At Mila's request for a picnic lunch at Chetak's tomb, Sayyid had balked, but within himself. Where Pallavi could ask, no, demand that Mila talk with her father about the proposed trip, Sayyid kept quiet, not even telling his master the next morning. But he had his duties to the child of his master. Mila did not think about the lateness of the hour or any inconvenience to Sayyid from her request, and neither did Sayyid. He telephoned from the hall phone to the quartermaster of the Rudrakot Rifles, caught him at home as he was sitting down to a late dinner with some friends, and asked for an extra jeep for the next morning. The quartermaster merely asked how far the jeep was to travel in order to write out a chit for the petrol. By midnight, the jeep was parked in the driveway of Raman's house, its driver asleep on the backseat in twenty minutes. Then Sayyid went about meticulously arranging for the picnic lunch. He took care of every little detail himself, and finally lay down on his charpai under the brilliantly starred night sky, the near-to-fullness moon hanging pendant above him. When he woke, Sayyid checked on the arrangements again, wishing all the while that he could have gone along with Mila on the picnic to be sure that every element of his preparations was attended to, but he had to, wanted to, accompany Raman to Nodi. At Chetak's tomb, the servants began making the first round of drinks with a care that belied Sayyid's absence. They shook out ice cubes from the thermoses into another, insulated container and set this aside in the shade of one of the pillars. A cocktail shaker was placed within this ice, to cool to freezing. The servant then poured in cognac, pineapple syrup, orange curacao, a dash of Angostura bitters, and some ice chips and then capped the shaker and shook it gently. The ice hissed and splintered within the cold shaker, and when the servant poured his version of the Royal Bombay Yacht Club cocktail into the shining martini glasses set upon a carved wood tray, the drink frosted the outside of the glass upon contact. He carefully lifted his tray and went around Chetak's tomb in search of his masters. Mila he found leaning against a pillar at the north entrance. She held the delicate stem of the glass between her thumb and index finger and drank a good portion of the cocktail even before the servant had turned to leave.

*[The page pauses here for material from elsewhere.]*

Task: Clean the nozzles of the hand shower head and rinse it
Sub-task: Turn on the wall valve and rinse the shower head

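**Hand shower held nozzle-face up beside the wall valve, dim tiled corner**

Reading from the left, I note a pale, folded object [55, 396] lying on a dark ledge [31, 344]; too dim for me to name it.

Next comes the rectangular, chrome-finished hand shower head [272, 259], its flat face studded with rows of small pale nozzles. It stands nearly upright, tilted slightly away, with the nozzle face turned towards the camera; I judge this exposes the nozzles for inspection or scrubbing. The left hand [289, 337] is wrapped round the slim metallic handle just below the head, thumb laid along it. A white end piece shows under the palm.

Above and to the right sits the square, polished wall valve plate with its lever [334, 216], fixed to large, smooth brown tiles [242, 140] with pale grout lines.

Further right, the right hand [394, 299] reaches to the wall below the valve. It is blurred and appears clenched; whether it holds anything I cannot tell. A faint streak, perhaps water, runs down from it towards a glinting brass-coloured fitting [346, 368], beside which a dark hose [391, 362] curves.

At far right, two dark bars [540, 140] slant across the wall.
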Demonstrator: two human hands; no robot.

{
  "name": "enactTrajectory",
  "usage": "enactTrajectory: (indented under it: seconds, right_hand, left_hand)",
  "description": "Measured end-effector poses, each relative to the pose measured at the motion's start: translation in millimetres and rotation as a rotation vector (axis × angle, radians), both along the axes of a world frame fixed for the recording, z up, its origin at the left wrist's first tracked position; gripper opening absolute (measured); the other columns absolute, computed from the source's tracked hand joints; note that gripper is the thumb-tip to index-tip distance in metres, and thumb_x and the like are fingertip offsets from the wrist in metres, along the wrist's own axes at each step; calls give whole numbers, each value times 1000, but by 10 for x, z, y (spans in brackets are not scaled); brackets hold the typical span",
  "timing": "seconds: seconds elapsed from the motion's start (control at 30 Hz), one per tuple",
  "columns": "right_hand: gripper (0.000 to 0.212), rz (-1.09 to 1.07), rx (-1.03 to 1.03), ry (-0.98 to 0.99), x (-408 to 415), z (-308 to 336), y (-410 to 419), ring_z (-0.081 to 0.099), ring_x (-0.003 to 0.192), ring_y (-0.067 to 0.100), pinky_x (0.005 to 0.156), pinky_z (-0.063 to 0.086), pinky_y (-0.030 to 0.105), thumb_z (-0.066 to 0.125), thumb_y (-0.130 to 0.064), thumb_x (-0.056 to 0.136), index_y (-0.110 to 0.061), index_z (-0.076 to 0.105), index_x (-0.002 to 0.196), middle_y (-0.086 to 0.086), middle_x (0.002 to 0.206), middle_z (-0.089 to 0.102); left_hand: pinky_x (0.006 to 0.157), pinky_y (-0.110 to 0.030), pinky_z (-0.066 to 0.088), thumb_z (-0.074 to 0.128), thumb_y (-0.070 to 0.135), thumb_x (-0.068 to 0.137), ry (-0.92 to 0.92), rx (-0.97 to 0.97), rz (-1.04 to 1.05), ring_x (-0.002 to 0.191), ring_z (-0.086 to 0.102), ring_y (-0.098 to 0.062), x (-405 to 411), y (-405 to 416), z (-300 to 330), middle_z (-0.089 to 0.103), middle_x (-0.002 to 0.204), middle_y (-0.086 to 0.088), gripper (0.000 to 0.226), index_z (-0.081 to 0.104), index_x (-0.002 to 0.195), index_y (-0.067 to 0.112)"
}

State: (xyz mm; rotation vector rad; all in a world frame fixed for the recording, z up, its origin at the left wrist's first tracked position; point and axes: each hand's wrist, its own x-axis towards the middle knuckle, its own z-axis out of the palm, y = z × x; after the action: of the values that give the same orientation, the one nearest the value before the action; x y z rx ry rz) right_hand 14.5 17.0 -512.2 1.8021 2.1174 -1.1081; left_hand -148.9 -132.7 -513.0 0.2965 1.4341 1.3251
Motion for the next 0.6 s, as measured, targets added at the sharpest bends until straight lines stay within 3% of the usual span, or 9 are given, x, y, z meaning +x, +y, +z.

"Bring me another one please."

"Ji, Memsahib," the boy said. He hesitated. "Right away?"

"No, take the drinks to the others. Only two, maximum, for Ashok Sahib."

The boy nodded and went off. He found Ashok peering under the stone stairs that led up to the tomb, hoping for another glimpse of the varan. Like Mila, Ashok drank his cocktail in one mouthful and reached for another glass.

"Only two, Sahib," the boy said gently.

"All right."

The servant found Vimal standing a few paces behind Sam, at the east-facing verandah of Chetak's tomb. Heat rose in waves and gusted toward them. It hung in the air, clawed its way into their lungs until they could not breathe, dragged perspiration out onto the surface of their skins. Sam did not know yet that Vimal stood behind him; he had his binoculars raised to the view of the field punishment center. The building dozed in the midday sun, bare and unembellished. It was constructed with slabs of sandstone glued together with mortar, and on the side that faced Chetak's tomb was a wooden gate with an arched top that mimicked the arch of the gateway. There were no windows on this wall, or perhaps on any of the other walls, Sam thought, for this was a prison. Four square minarets rose out at the four corners, topped off by a stone pavilion with a stone roof. The minarets, guard towers, were empty. Even if a prisoner was foolish enough to escape in the middle of the day, he would be seen for miles in this deserted land, and if he was not caught immediately, the sun would kill him. At night other dangers, human, inhuman, and animal, awaited. Rudrakot was the nearest place of habitation and it was three hours by car, and innumerable hours by foot. The field punishment center was literally in the middle of nowhere.